2

I have already seen some posts making comparisons of varchar with numeric fields, but most only compare with equal values ​​and do not talk about performance in primary keys.

I have a user registration table where each user needs to have a unique code and the auto-incrementing sequential numbers (1,2,3 ...) are not a good idea.

So I'm using PHP's uniquid() command to generate user codes. Something like this: it5f29b715cff42 containing on average 13 to 15 characters in varchar type fields

I use this code in the primary key because it is the main code of the user's registration, and there will always be a user search for this code in the table.

Some people have suggested switching to a varbinary type field to gain performance. And yet I still don't know if it's the best idea.

So I thought of turning this code into numbers using PHP's hexdec() command. Leaving the code more or less like this: 10001674124319326018 containing an average of 16 to 20 characters. And storing that code in a bigint type field.

I know that the bigint field will always be 8 bytes, but how many bytes would varchar and varbinary in that number of characters occupy? What is the best option to use as a primary key in a table with an average of 2 billion records?

Fernando VR
  • 133
  • 1
  • 4

2 Answers2

2

Let's itemize the purposes/goals of a PRIMARY KEY:

  • Uniquely identify each row of a table. This is a requirement for InnoDB.
  • It provides the disk layout order for the data. This sometimes plays into performance issues. (Regular UUIDs are bad for performance because the "next" UUID is nowhere near the "last" UUID. That is the scattering of the data is detrimental.)
  • It "should be" small, since it is used a lot -- for joining, for locating the data when using a secondary index, etc.
  • If there is a single place for assigning the PK, simply use AUTO_INCREMENT. It is fast and well optimized.
  • If you must create the PK from multiple clients, explain further; there are other tricks.

On the other hand, I suggest that fewer than 5% of tables are so big or so busy that this much effort should be spent on designing the FK.

The size and datatype makes some difference in performance. (Others will say it makes a big difference.)

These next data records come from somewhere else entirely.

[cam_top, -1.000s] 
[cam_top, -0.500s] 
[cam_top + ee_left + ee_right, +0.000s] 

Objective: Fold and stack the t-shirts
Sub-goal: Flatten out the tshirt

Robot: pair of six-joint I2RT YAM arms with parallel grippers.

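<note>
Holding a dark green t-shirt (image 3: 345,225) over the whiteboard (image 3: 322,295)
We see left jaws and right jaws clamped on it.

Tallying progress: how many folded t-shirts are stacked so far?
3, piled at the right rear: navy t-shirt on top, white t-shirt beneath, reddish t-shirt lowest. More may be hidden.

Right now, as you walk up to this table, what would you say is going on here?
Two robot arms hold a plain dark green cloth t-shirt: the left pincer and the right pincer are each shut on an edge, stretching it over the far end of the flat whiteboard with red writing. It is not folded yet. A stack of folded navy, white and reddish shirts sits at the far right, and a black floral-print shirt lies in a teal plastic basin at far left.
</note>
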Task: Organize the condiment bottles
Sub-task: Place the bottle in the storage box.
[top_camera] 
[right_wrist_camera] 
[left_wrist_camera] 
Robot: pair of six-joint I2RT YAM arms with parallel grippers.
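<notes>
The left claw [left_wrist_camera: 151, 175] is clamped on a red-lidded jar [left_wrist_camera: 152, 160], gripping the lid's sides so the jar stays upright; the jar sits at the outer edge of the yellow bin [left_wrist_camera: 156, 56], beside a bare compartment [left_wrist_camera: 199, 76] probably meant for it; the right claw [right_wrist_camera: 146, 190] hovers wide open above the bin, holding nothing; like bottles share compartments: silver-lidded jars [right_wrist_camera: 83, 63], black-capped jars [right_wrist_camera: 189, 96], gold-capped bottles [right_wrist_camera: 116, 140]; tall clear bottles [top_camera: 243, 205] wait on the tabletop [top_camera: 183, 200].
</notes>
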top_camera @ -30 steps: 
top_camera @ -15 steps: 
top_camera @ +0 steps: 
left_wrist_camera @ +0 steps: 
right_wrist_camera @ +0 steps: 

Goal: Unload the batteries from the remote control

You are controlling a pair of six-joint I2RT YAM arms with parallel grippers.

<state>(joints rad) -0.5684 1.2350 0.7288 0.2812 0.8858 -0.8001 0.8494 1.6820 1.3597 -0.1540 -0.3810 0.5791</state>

Hex is more compact than decimal, as you found. But you may as well go to more compact by using bin2hex. Unfortunately, uniquid() may be an odd length, so tacking on a '0' would let you get a BINARY(7) from the number. Messy.

Bottom line: For a table that is, or will grow to be, over a billion rows, simply use BIGINT AUTO_INCREMENT. The rest of the stuff is not worth the hassle.

Then shift your focus to other things, such as normalization, partitioning, sharding, etc.

Rick James
  • 80,479
  • 5
  • 52
  • 119
1

Bignint is much faster than cvarchar or varbinary. at anbay time..

And so you can have 18446744073709551615 (unsigned) Rows.

You would use uuids, when you enter data in different databases and try to unite them.

but if you only need unique ids, use bigint.

nbk
  • 8,699
  • 6
  • 14
  • 27